**DATASET EXTRACT:**
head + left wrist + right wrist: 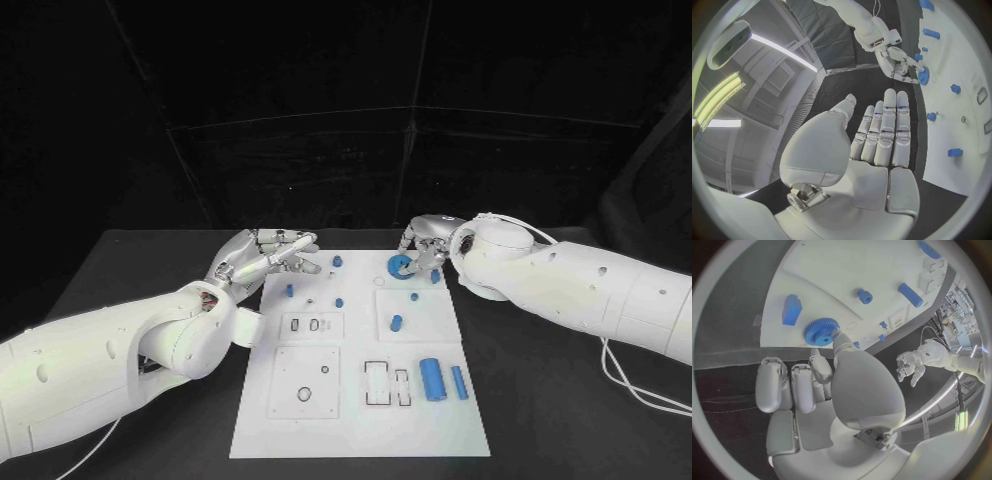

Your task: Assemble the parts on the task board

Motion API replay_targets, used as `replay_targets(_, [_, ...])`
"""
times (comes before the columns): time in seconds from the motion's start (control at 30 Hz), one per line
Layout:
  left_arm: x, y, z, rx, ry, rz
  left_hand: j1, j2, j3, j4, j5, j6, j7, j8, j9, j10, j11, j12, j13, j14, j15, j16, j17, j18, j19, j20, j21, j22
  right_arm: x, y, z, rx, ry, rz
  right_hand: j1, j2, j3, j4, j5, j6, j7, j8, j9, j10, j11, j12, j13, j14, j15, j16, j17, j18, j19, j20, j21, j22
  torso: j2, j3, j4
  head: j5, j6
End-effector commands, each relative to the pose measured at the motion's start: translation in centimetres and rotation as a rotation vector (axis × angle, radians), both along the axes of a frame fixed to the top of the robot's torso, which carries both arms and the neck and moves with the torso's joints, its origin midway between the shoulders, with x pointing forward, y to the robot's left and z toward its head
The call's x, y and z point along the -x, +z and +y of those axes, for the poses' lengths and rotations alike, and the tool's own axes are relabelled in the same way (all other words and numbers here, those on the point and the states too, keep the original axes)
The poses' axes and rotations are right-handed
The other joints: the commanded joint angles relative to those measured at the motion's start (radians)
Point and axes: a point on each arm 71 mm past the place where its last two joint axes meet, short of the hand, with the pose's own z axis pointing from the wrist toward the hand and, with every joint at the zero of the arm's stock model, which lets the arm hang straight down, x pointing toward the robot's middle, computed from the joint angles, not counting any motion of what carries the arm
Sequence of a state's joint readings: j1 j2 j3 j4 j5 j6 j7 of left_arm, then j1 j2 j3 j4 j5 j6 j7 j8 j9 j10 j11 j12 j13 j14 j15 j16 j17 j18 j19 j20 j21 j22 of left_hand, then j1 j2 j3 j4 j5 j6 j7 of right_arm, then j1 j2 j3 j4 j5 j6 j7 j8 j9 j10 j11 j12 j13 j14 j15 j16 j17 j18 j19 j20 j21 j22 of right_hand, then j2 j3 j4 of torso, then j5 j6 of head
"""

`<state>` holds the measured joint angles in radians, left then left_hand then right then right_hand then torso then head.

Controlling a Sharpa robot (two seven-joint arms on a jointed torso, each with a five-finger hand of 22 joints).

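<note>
At the far end of the task board [361,370], I see my right hand [427,243] reaching in from the right side, fingers bent down over the blue gear [400,264]. From the right wrist view, the thumb tip [841,341] touches the gear's [821,332] toothed rim and another finger curls in close beside it; the gear lies flat on the white board [848,285]. Whether that amounts to a real pinch, I cannot tell.

My left hand [268,255] hovers at the board's far left corner, off its edge, over the black worktop [144,270]. In the left wrist view its palm [873,150] is flat, fingers [891,127] straight and side by side, thumb [842,107] set apart, holding nothing.

On the board: two long blue cylinders [433,379] lie side by side near the right edge, a short blue piece [395,322] sits mid-board, and small blue pegs [290,290] stand along the far left portion.
</note>
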<state>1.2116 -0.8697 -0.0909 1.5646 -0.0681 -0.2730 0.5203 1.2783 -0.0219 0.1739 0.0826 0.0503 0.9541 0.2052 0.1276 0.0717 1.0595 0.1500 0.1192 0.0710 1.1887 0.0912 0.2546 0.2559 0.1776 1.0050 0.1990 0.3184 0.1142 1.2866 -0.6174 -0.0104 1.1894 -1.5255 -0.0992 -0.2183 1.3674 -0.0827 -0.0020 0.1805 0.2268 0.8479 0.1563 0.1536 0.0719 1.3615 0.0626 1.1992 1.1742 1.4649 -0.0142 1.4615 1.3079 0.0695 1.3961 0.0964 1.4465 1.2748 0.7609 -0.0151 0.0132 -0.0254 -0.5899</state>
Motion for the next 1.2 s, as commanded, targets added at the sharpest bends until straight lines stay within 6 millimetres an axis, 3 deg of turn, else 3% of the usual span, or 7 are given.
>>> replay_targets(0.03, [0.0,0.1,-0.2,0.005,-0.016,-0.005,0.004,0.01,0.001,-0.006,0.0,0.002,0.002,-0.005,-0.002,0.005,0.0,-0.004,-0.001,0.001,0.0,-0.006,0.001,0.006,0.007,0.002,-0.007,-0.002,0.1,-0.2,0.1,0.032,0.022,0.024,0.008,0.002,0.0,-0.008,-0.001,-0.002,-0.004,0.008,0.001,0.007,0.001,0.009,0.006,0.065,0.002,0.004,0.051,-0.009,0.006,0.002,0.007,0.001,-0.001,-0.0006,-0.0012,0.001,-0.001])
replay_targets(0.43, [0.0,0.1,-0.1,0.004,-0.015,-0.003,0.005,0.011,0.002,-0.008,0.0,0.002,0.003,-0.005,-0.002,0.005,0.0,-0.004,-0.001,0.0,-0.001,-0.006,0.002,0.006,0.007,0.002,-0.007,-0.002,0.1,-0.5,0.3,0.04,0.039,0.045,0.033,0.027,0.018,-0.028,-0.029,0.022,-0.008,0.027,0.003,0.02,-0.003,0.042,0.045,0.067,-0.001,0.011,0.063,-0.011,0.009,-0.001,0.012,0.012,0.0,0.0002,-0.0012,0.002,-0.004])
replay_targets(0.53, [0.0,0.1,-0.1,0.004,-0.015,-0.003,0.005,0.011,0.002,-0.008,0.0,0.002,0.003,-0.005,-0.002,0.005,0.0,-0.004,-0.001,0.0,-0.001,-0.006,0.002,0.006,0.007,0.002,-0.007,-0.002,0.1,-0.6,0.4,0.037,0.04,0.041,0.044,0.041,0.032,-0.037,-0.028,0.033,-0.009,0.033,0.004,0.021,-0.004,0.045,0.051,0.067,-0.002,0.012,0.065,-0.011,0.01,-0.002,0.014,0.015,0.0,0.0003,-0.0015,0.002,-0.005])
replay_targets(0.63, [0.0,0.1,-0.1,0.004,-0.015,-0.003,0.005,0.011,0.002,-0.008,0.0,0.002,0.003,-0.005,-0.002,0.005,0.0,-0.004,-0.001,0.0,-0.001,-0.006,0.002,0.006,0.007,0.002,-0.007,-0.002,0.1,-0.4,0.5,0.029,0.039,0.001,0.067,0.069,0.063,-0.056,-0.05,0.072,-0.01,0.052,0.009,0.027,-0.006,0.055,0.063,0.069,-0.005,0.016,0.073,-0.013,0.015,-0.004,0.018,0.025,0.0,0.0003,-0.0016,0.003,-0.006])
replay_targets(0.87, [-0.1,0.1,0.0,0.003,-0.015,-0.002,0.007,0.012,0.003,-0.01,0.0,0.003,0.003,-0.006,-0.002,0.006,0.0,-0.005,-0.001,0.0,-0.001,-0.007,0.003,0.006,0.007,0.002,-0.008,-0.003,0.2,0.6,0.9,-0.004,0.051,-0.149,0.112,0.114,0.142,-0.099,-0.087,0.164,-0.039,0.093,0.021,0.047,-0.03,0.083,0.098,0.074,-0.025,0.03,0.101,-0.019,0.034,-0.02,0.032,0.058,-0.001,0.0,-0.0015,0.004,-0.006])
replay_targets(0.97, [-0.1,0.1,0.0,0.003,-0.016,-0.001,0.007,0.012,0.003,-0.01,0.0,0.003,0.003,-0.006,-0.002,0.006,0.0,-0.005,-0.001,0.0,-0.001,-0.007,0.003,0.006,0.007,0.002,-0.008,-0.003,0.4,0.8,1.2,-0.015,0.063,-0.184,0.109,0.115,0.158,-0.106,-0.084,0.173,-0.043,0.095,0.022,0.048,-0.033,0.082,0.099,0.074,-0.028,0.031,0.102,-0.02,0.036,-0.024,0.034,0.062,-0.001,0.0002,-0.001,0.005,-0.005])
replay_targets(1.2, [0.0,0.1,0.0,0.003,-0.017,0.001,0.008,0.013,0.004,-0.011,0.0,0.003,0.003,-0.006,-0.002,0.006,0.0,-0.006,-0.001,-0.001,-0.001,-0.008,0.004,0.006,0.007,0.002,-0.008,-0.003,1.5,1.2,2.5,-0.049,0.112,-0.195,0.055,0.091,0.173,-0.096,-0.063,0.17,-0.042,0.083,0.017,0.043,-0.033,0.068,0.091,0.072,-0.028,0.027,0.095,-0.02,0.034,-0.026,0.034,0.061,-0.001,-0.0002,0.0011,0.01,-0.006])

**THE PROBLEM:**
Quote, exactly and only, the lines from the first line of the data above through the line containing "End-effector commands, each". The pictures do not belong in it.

**PROBLEM SOLUTION:**
head + left wrist + right wrist: 

Your task: Assemble the parts on the task board

Motion API replay_targets, used as `replay_targets(_, [_, ...])`
"""
times (comes before the columns): time in seconds from the motion's start (control at 30 Hz), one per line
Layout:
  left_arm: x, y, z, rx, ry, rz
  left_hand: j1, j2, j3, j4, j5, j6, j7, j8, j9, j10, j11, j12, j13, j14, j15, j16, j17, j18, j19, j20, j21, j22
  right_arm: x, y, z, rx, ry, rz
  right_hand: j1, j2, j3, j4, j5, j6, j7, j8, j9, j10, j11, j12, j13, j14, j15, j16, j17, j18, j19, j20, j21, j22
  torso: j2, j3, j4
  head: j5, j6
End-effector commands, each relative to the pose measured at the motion's start: translation in centimetres and rotation as a rotation vector (axis × angle, radians), both along the axes of a frame fixed to the top of the robot's torso, which carries both arms and the neck and moves with the torso's joints, its origin midway between the shoulders, with x pointing forward, y to the robot's left and z toward its head

There is nothing else to add to the answer.